Try it: Emit all the data exactly as provided.

Stored data:
○ ○ ○ ○ ○ ○ ○
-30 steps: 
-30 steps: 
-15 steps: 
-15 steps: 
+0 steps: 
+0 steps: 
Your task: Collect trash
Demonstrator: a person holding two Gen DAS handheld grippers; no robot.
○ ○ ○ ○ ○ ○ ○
Exercise response:
-30 steps: 
-30 steps: 
-15 steps: 
-15 steps: 
+0 steps: 
+0 steps: 
Your task: Collect trash
Demonstrator: a person holding two Gen DAS handheld grippers; no robot.

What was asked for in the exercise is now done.